== Directions ==
Restate the listing exactly and in full.

##### Data

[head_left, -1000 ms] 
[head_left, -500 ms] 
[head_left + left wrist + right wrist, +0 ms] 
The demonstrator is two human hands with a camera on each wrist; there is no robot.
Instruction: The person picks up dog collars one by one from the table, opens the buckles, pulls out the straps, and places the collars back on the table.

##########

== Reply to the task ==
[head_left, -1000 ms] 
[head_left, -500 ms] 
[head_left + left wrist + right wrist, +0 ms] 
The demonstrator is two human hands with a camera on each wrist; there is no robot.
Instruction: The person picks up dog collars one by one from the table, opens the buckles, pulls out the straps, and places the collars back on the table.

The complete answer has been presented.